Main

Do old paradigms remain relevant in this era of personalised medicine? Oncologists often design early Phase 2 trials as single arm studies, with dichotomous clinical outcomes as primary efficacy endpoints. There are hypothesised population values for the target endpoints of interest; and, comparison of observed outcomes from the trial with these population values are then utilised to justify further clinical testing. In this commentary, we argue that one might improve on the design and analysis of such trials through the use of individualised information.

We begin with a motivating example. The author recently consulted on a clinical study aimed at assessing the efficacy of adjuvant multimodality therapy in patients at high risk for prostate cancer recurrence after radical prostatectomy (Michael Lilly, University of California Irvine Comprehensive Cancer Center, personal communication). A single arm Phase 2 study was conducted, with biochemical recurrence constituting the primary efficacy endpoint. It was hypothesised that 2-year non-recurrence exceeding 90% would warrant further clinical investigation of the new therapy. Twenty-four patients were initially enrolled, and two recurrences were observed within 2 years of prostatectomy. Should the trialists be encouraged by the seemingly positive outcome of this trial?
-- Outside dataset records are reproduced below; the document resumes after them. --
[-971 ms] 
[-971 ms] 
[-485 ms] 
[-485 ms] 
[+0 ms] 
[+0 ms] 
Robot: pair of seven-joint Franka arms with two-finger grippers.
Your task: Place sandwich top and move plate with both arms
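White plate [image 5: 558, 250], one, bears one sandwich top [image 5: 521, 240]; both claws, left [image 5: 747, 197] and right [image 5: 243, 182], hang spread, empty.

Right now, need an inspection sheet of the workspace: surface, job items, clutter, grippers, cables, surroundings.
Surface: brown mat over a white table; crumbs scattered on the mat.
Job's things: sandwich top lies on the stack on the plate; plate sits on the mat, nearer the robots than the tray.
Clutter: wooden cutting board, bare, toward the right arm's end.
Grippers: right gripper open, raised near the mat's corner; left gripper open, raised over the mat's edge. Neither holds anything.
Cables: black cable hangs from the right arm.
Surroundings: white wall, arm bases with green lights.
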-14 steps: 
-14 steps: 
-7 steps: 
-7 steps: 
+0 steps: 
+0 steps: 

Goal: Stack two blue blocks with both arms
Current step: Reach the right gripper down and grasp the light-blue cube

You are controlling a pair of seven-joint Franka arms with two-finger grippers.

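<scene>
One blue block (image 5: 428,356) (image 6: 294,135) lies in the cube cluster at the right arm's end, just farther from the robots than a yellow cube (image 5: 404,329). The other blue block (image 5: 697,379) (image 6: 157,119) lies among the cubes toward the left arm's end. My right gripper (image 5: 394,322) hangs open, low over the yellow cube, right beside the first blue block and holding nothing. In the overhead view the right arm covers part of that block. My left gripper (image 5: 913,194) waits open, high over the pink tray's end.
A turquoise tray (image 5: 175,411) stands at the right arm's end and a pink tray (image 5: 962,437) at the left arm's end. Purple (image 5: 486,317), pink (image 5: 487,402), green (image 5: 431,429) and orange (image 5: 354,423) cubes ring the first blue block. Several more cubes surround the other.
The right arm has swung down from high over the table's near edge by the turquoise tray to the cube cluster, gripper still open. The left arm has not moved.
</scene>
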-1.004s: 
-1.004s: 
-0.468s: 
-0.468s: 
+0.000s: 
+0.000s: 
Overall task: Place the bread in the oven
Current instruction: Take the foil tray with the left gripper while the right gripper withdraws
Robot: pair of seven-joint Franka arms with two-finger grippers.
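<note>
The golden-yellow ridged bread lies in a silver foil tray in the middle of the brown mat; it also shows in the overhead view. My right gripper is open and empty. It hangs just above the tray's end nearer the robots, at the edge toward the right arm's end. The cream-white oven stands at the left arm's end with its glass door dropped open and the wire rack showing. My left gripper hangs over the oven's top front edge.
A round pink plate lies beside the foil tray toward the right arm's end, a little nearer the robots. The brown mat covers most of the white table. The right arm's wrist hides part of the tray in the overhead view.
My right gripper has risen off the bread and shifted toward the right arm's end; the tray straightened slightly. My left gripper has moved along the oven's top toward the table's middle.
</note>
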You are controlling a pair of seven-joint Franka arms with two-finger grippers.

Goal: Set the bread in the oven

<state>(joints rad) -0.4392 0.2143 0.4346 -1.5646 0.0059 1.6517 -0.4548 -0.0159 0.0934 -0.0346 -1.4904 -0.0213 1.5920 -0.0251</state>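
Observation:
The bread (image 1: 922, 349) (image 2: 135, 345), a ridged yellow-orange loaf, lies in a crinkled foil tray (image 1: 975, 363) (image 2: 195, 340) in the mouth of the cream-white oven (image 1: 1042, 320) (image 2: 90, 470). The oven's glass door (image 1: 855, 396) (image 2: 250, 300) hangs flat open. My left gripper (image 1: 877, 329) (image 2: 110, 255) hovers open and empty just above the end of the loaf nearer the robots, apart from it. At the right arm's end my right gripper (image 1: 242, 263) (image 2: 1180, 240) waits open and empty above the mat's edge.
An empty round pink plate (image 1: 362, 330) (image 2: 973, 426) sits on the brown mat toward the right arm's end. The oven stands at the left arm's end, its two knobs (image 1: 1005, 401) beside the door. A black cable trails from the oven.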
The 90% target represents a global assessment, and represents the trialists’ prior judgment of a clinically significant outcome (Adjei et al, 2009). Nevertheless, this target outcome can be refined with individualised information from the study patients. For example, such individualised information is available from nomograms, which present tailored individual predictions of clinical outcomes based on patient characteristics known to be predictive of the outcome of interest. Several validated nomograms for disease recurrence after radical prostatectomy for prostate cancer have been developed (Feller, 1968; Kattan et al, 1998, 1999; Berry, 2006). In particular, these nomograms have been shown to predict actual clinical outcomes with high accuracy. We will illustrate how these nomogram assessments can be used as a comparator in our clinical trial, with emphasis on whether observed disease recurrence differs from what might be expected with nomogram prediction. Readers interested in the mathematical details can refer to the appendix; here, we summarise the main finding: if the nomogram probabilities are assumed to be accurate and well calibrated, and if the subjects enrolled in the trial have similar attributes to the training population used for nomogram development, then the probability of observing two or fewer failures by 2 years is less than one in fifty if adjuvant treatment is merely equivalent to standard of care.

We believe the use of individual estimates as comparators in the clinical trial setting is more appropriate than a global target, so long as the individual estimates are well calibrated, that is, that actual outcomes are accurately predicted by the estimated outcome probabilities. Perhaps a less contentious use of nomogram estimates in this setting relates to patient selection: one might hope to improve patient homogeneity, or the possibility of discerning treatment efficacy, by restricting entry to patients at perceived higher risk of progression. These patients would be more appropriate candidates for intensive therapy, such as adjuvant therapy administered after radical prostatectomy, than patients with a low a priori likelihood of disease progression. As a reviewer has commented, this notion of enriching a clinical trial with likely responders is very appealing, and should lead to more efficient trials. See Roach et al (2006) for related discussion.

We chose a validated nomogram for prediction of biochemical recurrence following radical prostatectomy. As a reviewer has commented, there are a plethora of available nomograms, and some discernment is needed when selecting one for comparator purposes. The nomogram we have selected aligns with the inclusion/exclusion criteria of our particular trial; and, importantly, it has been shown to be well calibrated. Hence the individualised predictions arising from the nomogram-derived probabilities should constitute an improvement over a global assumption that recurrence would occur at a fixed rate in the study cohort (as would be assumed in a ‘standard’ Phase 2 trial). Although perfect prediction would be ideal, reasonably high predictive accuracy is a realistic goal.

It has been argued (Shariat et al, 2008) that nomograms are the best available predictive tools for clinical outcomes (in terms of accuracy and discriminating characteristics) in prostate cancer. Nevertheless, alternatives to nomograms as comparators can be devised. The Stephenson nomogram is based on a Cox proportional hazards regression model, and the use of such a regression model would be another option for generating individualised predictions. Or, one could construct a more ‘modern’ nomogram, by incorporating molecular marker information or other potential predictors into the underlying algorithm. The issue then becomes, whether predictive accuracy is enhanced with these modern nomograms, relative to the available standards.

Intrinsic patient heterogeneity in clinical trials impacts both design and analysis. Suppose, for example, we were to design a Phase 2 trial to achieve a specified precision in the estimated outcome probability, based on the assumption that the clinical outcomes will be binomially distributed. If we fail to incorporate the variability in expected responses between patients (overdispersion in the responses relative to binomial variability), our design will be underpowered. Bayesian clinical trials Roach et al (2006) provide a natural framework for accommodating overdispersion in response distributions resulting from patient heterogeneity, and should become increasingly prominent in this era of personalised medicine.